Available data section start

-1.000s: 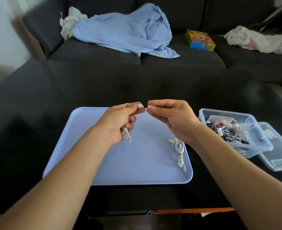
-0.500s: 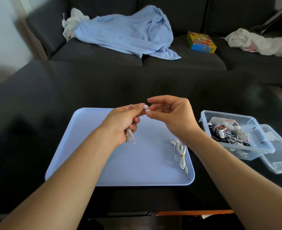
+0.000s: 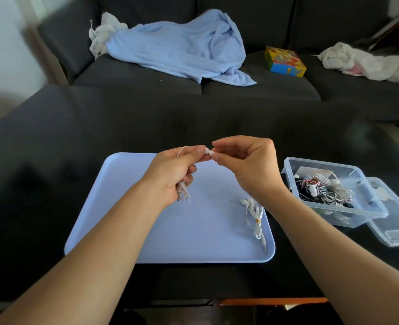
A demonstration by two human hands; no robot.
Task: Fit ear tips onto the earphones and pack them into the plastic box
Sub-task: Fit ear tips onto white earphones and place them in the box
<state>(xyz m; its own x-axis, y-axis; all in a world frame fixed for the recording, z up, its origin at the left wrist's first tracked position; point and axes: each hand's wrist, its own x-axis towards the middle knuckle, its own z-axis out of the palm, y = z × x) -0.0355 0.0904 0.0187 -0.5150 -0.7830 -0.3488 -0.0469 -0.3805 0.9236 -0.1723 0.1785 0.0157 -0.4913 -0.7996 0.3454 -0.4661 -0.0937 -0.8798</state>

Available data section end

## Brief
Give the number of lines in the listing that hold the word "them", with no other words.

## Exercise solution
2